If there is an agreement as to how certain purchased property is to be held, there can be no resulting trust contrary to the agreement.

"Where, however, an agreement is made at the time of the transaction, to hold the property on a different trust from that which would arise by implication of law, a resulting trust will not arise." (39 Cyc. 108.)

Merrill and Merrill, for Intervenor-respondent.


R.G. Bills, doing business as the Bills Auto Company, contracted to purchase a garage in Shelley from William H. Montgomery and Roy R. Cooper, to be paid for in monthly instalments of $250.00. The interest of Cooper was shortly thereafter transferred to Montgomery. Soon after making this agreement Bills died, but the business was continued by his estate with W.E. Bills acting as manager.

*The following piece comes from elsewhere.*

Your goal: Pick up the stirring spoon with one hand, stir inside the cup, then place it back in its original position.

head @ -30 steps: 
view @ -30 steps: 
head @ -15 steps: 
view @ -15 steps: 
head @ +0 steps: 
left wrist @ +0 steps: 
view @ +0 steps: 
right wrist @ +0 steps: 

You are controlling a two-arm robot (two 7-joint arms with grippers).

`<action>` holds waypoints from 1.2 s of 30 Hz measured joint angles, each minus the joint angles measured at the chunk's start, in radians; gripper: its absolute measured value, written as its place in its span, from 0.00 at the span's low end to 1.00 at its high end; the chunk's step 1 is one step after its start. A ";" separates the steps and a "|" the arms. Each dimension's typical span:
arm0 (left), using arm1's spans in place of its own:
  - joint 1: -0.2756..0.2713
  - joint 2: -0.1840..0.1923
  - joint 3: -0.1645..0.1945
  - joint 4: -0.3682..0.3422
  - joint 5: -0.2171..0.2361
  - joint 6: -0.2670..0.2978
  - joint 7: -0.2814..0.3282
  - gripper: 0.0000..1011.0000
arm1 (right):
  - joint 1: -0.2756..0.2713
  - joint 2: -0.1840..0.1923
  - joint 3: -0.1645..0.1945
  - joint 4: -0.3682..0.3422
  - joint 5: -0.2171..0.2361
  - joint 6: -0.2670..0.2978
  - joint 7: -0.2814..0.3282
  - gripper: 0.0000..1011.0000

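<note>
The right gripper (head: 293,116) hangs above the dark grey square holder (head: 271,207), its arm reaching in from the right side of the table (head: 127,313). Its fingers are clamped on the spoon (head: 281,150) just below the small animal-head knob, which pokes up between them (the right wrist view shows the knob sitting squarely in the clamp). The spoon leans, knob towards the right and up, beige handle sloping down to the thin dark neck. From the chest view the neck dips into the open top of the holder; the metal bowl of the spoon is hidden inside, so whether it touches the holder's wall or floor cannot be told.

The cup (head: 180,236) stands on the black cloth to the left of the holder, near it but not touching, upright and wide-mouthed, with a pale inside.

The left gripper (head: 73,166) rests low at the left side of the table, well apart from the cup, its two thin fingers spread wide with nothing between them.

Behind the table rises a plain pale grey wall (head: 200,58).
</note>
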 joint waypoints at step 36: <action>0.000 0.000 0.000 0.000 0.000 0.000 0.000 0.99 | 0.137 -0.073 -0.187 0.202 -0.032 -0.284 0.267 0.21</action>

The Bills Auto Company had borrowed large sums of money from D.W. Standrod Company for which it had given short term notes. As these fell due, they were renewed by W.E. Bills, signing as "Bills Auto Company, by W.E. Bills, Mgr." These notes were assigned as collateral to the United States National Bank of Portland, to the National Bank of Idaho, the plaintiff in this action, and to the Standard Securities Company, the intervenor.

The National Bank of Idaho holds by assignment or claims title to six of these notes.

The Standard Securities Company holds ten of the notes signed by W.E. Bills as manager of the Bills Auto Company and one note for $5,827.10 signed by W.E. Bills, individually. All of these notes except the last named were dated prior to June 1, 1922, and most of them were renewals of notes given by R.G. Bills before his death.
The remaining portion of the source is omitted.